La Gauche, en choisissant Jean-Pierre Bel, rend un beau service à la droite, car ce parfait inconnu (une fois sorti de l'Ariège ou du jardin du Luxembourg) et dénué de charisme, n'exploitera pas au mieux la place privilégiée qu'il occupera. Même président du Sénat, il restera un parfait inconnu pour les Français. Il en aurait été autrement si la gauche avait décidé d'installer dans ce fauteuil une grande personnalité, une autorité morale déjà largement connue des français. Quelqu'un comme Jean-Pierre Chevènement aurait eu un autre impact...

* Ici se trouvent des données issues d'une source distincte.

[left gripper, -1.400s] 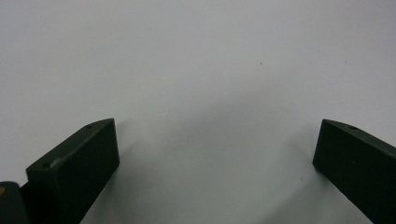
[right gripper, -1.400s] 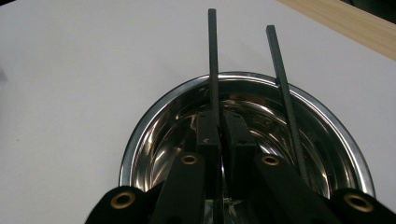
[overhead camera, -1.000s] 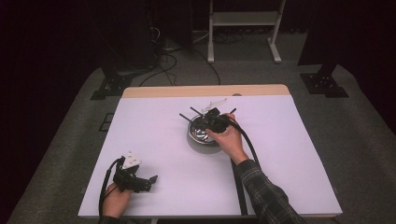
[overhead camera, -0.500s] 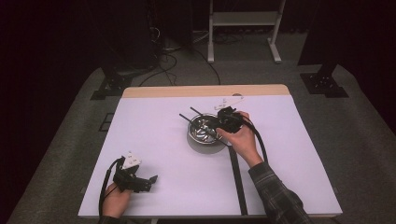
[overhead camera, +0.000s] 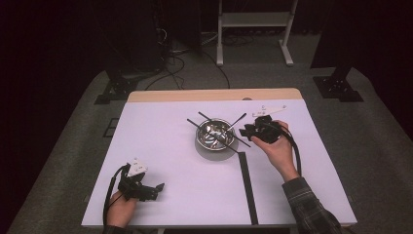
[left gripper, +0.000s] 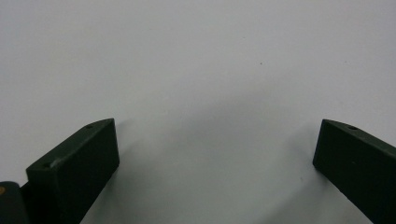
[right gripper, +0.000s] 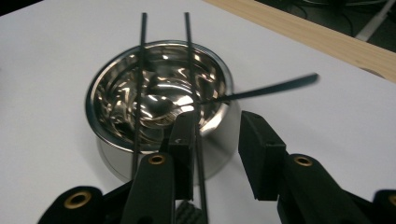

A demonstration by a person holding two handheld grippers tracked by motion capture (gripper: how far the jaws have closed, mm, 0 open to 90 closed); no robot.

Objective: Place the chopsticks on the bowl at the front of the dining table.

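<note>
A shiny steel bowl (overhead camera: 215, 135) sits near the middle of the white table (overhead camera: 185, 195). Two thin black chopsticks (right gripper: 140, 84) lie flat across the top of the bowl, side by side. A spoon with a dark handle (right gripper: 261, 88) leans in the bowl, its handle sticking out over the rim. The right gripper (overhead camera: 249, 129) is just to the right of the bowl, held in the person's right hand (overhead camera: 275, 146). Its jaws have just been opening and nothing is between them; one chopstick end may touch a jaw, but that is hard to tell. The left gripper (overhead camera: 155, 189) rests well away from the bowl, near the table's front edge, with its jaws spread wide over bare table.
</note>
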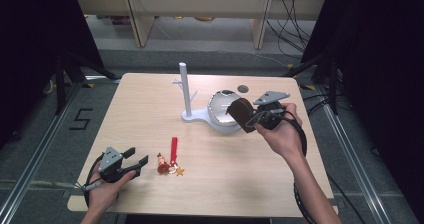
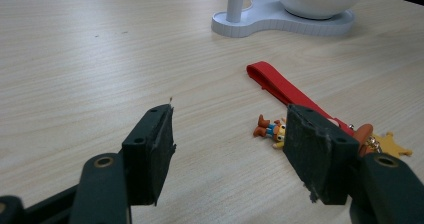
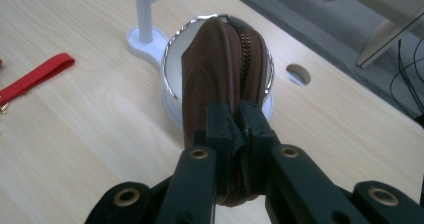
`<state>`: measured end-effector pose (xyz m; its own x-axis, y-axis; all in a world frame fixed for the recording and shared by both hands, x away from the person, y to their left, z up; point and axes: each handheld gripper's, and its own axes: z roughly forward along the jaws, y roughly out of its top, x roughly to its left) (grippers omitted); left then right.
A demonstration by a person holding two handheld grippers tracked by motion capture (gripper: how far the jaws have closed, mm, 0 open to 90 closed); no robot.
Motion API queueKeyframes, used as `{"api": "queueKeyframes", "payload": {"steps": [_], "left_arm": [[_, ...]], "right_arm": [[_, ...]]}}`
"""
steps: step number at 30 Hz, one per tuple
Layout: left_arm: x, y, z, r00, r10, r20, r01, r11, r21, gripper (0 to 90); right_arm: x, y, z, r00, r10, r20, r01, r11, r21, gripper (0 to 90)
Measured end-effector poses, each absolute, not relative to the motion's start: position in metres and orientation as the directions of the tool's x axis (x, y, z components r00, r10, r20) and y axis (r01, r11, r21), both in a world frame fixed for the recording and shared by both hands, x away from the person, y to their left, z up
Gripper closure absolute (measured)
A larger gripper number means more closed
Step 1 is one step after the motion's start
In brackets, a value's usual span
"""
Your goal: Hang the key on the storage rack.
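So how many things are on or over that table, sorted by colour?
White: 2, the peg stand and the bowl
Brown: 1, the zip pouch gripped by the right hand-held gripper
Red: 1, the strap keychain with its charms
Total: 4

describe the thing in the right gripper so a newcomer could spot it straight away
On the light wooden table, find the white stand with the upright post and the white bowl on its base. Just above that bowl the right gripper pinches a small brown zipped pouch. It is the one dark, rounded thing there, unlike the red-strapped keychain lying nearer the person.
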<state>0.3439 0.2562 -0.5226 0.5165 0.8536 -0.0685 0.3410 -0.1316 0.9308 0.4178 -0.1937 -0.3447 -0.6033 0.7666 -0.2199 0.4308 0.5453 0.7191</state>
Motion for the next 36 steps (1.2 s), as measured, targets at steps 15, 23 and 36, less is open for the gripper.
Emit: {"api": "queueKeyframes", "payload": {"steps": [15,23,36], "left_arm": [[0.346,0.257,-0.523,0.534,0.843,-0.072,0.322,-0.124,0.938,35.8],[0.346,0.257,-0.524,0.534,0.842,-0.076,0.324,-0.121,0.938,35.7],[0.346,0.257,-0.523,0.534,0.842,-0.069,0.322,-0.128,0.938,35.7]], "right_arm": [[0.46,-0.157,-0.351,-0.635,0.725,-0.266,0.368,0.587,0.721,85.2],[0.475,-0.15,-0.363,-0.645,0.704,-0.297,0.352,0.619,0.702,85.2],[0.49,-0.147,-0.379,-0.653,0.682,-0.331,0.326,0.647,0.689,83.1]]}}
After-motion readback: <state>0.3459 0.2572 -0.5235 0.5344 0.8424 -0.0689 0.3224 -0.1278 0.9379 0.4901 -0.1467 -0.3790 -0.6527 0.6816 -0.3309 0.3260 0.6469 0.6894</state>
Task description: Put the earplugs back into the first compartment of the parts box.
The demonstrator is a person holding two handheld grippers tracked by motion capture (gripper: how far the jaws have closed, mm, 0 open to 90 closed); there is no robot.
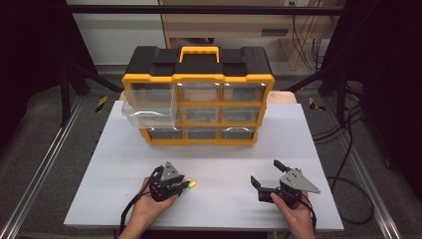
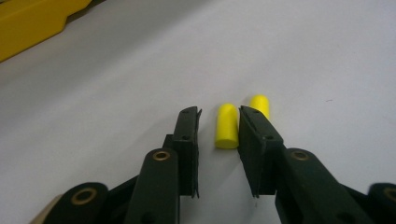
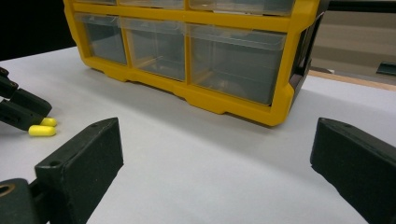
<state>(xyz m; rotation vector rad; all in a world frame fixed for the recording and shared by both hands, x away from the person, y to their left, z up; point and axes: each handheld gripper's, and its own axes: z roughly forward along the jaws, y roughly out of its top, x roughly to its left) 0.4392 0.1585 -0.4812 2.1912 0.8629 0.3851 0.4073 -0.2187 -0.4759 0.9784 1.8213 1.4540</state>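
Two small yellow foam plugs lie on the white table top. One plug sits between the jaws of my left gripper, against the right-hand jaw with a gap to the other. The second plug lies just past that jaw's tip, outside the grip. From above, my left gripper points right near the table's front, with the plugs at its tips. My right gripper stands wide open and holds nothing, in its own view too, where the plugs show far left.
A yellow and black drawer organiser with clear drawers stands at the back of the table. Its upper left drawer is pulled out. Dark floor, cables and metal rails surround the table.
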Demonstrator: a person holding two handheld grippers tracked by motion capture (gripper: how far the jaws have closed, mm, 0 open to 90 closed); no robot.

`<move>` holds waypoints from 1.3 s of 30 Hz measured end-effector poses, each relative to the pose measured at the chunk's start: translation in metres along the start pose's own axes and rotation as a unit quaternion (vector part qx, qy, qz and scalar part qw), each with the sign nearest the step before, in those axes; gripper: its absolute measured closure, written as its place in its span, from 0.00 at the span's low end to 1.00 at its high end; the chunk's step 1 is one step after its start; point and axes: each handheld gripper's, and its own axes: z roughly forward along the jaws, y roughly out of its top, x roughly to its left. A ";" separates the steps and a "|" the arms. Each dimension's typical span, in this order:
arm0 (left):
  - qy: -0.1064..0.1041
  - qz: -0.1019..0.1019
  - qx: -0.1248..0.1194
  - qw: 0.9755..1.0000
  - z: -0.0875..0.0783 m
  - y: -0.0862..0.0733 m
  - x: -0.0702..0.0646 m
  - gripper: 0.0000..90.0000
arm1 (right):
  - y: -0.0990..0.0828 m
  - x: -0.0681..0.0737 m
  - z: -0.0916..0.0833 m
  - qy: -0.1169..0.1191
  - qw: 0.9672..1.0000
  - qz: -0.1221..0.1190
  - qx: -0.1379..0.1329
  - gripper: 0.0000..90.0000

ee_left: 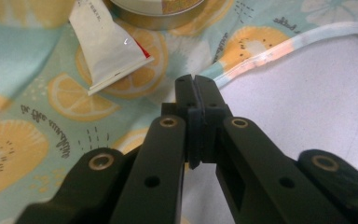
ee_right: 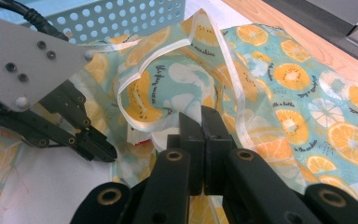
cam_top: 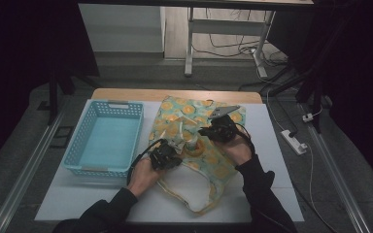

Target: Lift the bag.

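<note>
High cam looks down; both tongs cams sit close over the same lemon-print cloth [cam_top: 213,160].

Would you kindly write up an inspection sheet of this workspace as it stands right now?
Surface: white table top with a wooden strip along its far edge.
Job's things: lemon-print apron spread on the table; white tube and a round tin lying on it.
Clutter: empty blue basket left of the apron.
Grippers: left gripper shut above the apron's hem, whether it pinches cloth cannot be told; right gripper shut, a fold of apron bunched just beyond its tips.
Cables: black cable looping from the left gripper; power strip and cords on the floor at right.
Surroundings: desk legs beyond the table, dark room.
</note>
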 end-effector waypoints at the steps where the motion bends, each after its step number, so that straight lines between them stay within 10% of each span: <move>1: -0.002 -0.002 -0.003 1.000 0.000 0.000 -0.001 1.00 | 0.000 0.000 -0.001 0.000 1.000 0.000 0.000 0.99; 23: -0.035 0.010 -0.039 0.999 -0.034 0.027 -0.013 1.00 | 0.010 -0.002 -0.016 0.018 1.000 0.011 -0.019 0.99; 39: -0.066 -0.007 -0.096 0.993 -0.072 0.043 -0.004 1.00 | 0.029 0.003 -0.024 0.023 1.000 -0.005 -0.013 0.99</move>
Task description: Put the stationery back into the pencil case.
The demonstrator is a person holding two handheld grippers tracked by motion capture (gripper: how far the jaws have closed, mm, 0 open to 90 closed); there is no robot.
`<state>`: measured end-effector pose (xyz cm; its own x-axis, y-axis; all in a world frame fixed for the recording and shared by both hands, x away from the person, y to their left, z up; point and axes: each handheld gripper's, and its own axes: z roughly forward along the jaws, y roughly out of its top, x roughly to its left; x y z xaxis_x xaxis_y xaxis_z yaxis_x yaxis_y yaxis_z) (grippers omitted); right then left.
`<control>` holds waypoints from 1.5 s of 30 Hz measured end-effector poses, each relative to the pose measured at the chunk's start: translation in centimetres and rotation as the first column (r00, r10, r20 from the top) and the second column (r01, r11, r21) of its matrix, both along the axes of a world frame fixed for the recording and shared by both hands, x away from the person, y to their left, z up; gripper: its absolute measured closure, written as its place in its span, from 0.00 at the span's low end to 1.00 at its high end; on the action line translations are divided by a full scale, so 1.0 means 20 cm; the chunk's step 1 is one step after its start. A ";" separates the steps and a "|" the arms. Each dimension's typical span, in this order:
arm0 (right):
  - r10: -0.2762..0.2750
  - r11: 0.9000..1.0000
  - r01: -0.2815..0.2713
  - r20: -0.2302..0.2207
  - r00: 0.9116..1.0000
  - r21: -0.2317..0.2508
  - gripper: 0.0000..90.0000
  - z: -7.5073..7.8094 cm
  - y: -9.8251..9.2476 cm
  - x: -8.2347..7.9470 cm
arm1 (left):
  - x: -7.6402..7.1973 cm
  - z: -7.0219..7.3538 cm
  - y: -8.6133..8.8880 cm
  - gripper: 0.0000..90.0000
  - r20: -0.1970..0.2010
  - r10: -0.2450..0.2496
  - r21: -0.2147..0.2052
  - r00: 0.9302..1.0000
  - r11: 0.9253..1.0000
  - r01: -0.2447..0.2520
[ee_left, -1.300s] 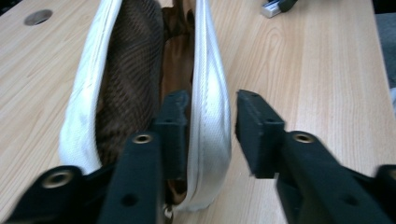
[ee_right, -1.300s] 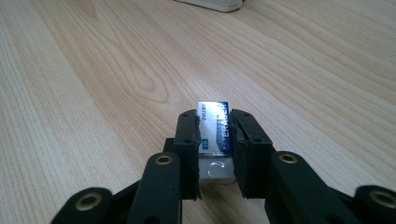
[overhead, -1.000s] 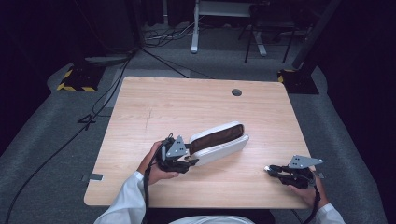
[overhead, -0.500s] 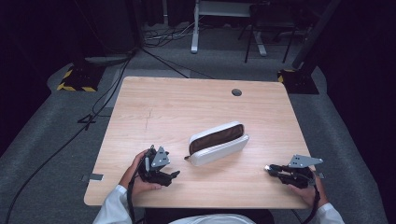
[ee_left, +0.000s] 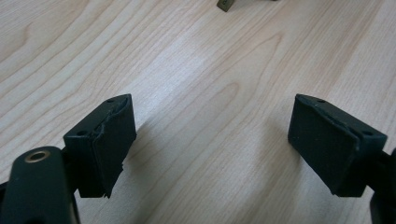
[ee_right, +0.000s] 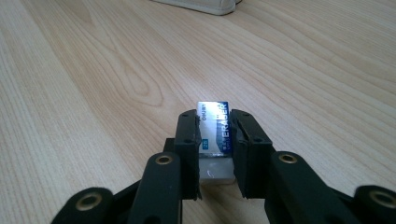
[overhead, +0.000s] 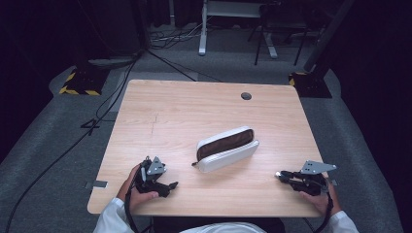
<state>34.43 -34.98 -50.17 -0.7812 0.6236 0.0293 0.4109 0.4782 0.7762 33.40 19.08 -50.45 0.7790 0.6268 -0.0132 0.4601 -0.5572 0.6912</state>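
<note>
1. Nearest the person, at the near left of the table [overhead: 160, 116], the left gripper [overhead: 163, 185] now sits well back from the pencil case [overhead: 227, 149]. A second ago it was touching the case's near-left end; half a second ago it was already clear of it. Its own view shows the jaws standing wide apart over bare wood, with nothing between them.
2. At the near right, the right gripper [ee_right: 215, 140] has not moved across the three high views. Its jaws are clamped on an eraser [ee_right: 214, 128] in a blue printed sleeve, whose white end shows close to the camera.
3. Farther in, at mid-table, the white pencil case lies open with its dark lining showing, its long side slanting up toward the far right. It has stayed where the left gripper left it.
4. My reading: with the case opened and released, the way is clear for the eraser to go into it; that move has not begun.
</note>
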 end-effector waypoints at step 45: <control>0.124 0.988 -0.143 0.243 0.962 0.062 0.82 0.56 0.32 0.28 | 0.03 0.00 0.00 0.17 -0.005 -0.008 0.000 1.000 1.000 0.008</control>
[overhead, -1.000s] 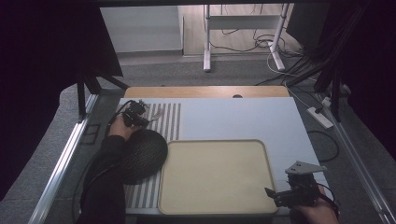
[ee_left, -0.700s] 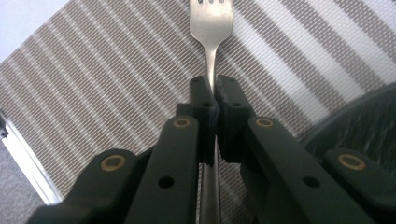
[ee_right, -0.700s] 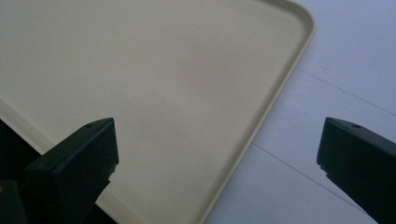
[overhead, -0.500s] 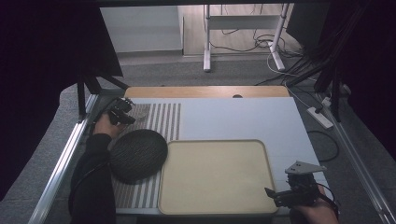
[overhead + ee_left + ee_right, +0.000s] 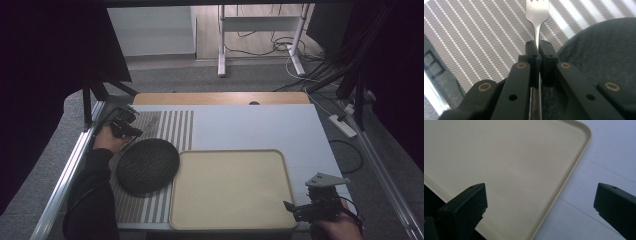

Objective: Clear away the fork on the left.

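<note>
We keep our left tongs (image 5: 537,53) clenched on the silver metal fork (image 5: 537,15) beside the round black woven placemat (image 5: 147,165); our right tongs (image 5: 540,202) wait released over the beige rectangular tray (image 5: 506,165), likely ready to steady it.

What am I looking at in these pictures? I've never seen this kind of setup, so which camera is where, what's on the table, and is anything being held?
There is no robot: a person holds a two-jaw gripper in each hand at a table. The high view looks down from above the person's side. The left gripper is at the far left over a striped mat; the right gripper is at the near right corner. The other two pictures come from cameras riding on the grippers, looking along their black jaws.

On the table lie a dark round woven mat and a bare beige tray.

In the left gripper view the jaws are shut on a metal fork, tines pointing away. In the right gripper view the jaws stand wide open over the tray's corner, holding nothing.
</note>
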Tool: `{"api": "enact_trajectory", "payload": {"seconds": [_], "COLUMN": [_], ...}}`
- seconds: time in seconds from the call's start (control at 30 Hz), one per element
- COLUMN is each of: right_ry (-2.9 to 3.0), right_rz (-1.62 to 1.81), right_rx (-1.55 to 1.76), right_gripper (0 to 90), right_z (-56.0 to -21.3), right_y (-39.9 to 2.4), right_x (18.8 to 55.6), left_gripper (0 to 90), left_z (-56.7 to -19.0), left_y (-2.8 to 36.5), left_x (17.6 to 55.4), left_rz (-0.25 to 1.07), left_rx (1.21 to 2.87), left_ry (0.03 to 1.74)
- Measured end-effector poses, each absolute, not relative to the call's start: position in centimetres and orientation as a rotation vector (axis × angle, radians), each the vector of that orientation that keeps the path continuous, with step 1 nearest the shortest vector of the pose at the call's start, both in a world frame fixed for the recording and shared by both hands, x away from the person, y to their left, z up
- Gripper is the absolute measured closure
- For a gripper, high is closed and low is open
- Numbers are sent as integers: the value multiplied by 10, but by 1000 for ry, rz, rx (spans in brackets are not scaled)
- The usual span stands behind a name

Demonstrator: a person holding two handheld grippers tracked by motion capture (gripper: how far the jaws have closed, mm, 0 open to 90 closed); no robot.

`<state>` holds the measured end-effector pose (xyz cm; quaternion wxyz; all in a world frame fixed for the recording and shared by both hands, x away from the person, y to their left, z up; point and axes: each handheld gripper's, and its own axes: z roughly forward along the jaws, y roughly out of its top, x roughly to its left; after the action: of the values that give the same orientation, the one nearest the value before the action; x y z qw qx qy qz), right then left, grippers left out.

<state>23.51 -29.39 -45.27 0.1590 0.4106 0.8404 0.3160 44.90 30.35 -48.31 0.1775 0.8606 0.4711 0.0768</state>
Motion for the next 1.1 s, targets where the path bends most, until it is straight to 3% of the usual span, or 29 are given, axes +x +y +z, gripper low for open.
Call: {"api": "enact_trajectory", "payload": {"seconds": [1.1], "right_ry": [2382], "right_rz": [864], "right_rx": [1138], "right_gripper": [0], "right_z": [-452], "right_y": [-294], "right_x": [235], "left_gripper": [860], "left_z": [-465], "left_y": [251], "left_x": [369], "left_rz": [121], "left_rx": [2387], "left_ry": [1207]}}
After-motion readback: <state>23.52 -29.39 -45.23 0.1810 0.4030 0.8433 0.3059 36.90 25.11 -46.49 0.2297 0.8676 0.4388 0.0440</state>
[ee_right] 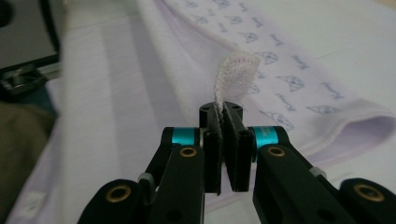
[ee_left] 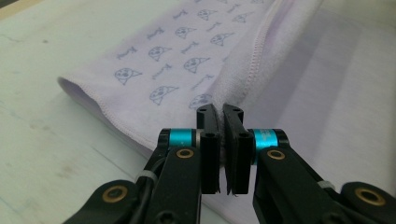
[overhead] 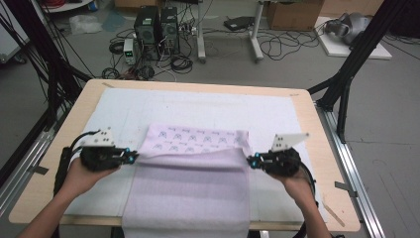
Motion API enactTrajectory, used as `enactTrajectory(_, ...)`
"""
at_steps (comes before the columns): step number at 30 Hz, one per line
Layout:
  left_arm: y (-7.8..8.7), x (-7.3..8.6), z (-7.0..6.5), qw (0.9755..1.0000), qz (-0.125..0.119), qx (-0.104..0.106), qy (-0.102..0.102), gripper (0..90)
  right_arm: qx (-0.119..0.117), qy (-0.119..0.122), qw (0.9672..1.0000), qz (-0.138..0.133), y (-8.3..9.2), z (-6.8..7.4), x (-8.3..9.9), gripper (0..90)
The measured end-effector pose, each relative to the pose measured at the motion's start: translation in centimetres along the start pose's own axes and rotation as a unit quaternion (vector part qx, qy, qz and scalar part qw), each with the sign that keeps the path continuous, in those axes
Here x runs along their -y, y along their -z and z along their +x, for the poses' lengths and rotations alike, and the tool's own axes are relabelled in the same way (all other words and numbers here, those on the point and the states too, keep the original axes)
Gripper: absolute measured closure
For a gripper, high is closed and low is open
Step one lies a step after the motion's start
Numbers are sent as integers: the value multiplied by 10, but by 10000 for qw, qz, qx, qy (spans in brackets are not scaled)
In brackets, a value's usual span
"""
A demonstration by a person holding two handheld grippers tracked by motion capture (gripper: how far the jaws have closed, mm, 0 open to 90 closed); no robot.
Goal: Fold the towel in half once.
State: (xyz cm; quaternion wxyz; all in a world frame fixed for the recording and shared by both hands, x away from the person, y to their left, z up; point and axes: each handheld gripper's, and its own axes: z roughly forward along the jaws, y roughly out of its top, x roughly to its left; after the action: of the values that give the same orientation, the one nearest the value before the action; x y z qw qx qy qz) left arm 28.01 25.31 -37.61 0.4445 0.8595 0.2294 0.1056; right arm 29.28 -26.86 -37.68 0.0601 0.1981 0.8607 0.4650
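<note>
A pale lilac towel (overhead: 188,183) lies on the table, its plain side folded over a printed side (overhead: 195,137) with small blue figures. My left gripper (overhead: 132,157) is shut on the folded edge at the towel's left side; its jaws pinch the hem (ee_left: 236,79) in the left gripper view (ee_left: 220,112). My right gripper (overhead: 251,162) is shut on the same folded edge at the right side, where a rounded towel corner (ee_right: 236,70) sticks up from between the closed jaws (ee_right: 220,111). The towel's near end hangs over the table's front edge.
A white mat (overhead: 208,106) covers most of the wooden table (overhead: 324,148). Black frame posts (overhead: 354,54) stand at the back right and left. Computer towers (overhead: 156,25) and cables sit on the floor behind the table.
</note>
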Motion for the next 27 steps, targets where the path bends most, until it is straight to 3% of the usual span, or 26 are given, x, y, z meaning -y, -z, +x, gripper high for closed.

Quand on regarde de près les pouvoirs réels du président du Sénat, on se rend compte que c'est maigre. Certes, il est protocolairement le deuxième personnage de l’État. Dans les cérémonies officielles, ça lui donne le droit d'être bien placé, au premier rang. Mais c'est symbolique. De même, s'il assure l'intérim en cas de vacance de la présidence de la République, encore faut-il qu'il y ait vacance. La dernière remonte à 1974... et quand bien même il entrerait à l’Élysée, ses pouvoirs sont faibles. Il ne peut pas changer de gouvernement, ce qui limite singulièrement sa marge de manœuvre.

Le président du Sénat dispose d'un pouvoir de nomination, mais la seule nomination de réelle importance qu'il aura à faire dans les trois ans qui viennent, c'est un membre du Conseil constitutionnel en 2013. Comme on est actuellement à huit membres de droite pour un membre de gauche, il y a de la marge. Et en plus, la couleur politique n'a plus tellement d'importance une fois qu'on est au Conseil constitutionnel : on y est pour neuf ans, et en général, on est en fin de carrière. Après, c'est la retraite !

Les autres pouvoirs portent essentiellement sur le travail législatif au sein du Sénat, et ne sont pas en mesure de gêner la droite, du moins pas plus que ce que pourra faire la majorité de gauche. Avoir la présidence du Sénat n'augmente pas tellement la capacité de nuisance du Sénat pour un gouvernement de droite.

La seule élection qui compte vraiment, c'est la présidentielle, qui entraîne dans la foulée une victoire aux législatives.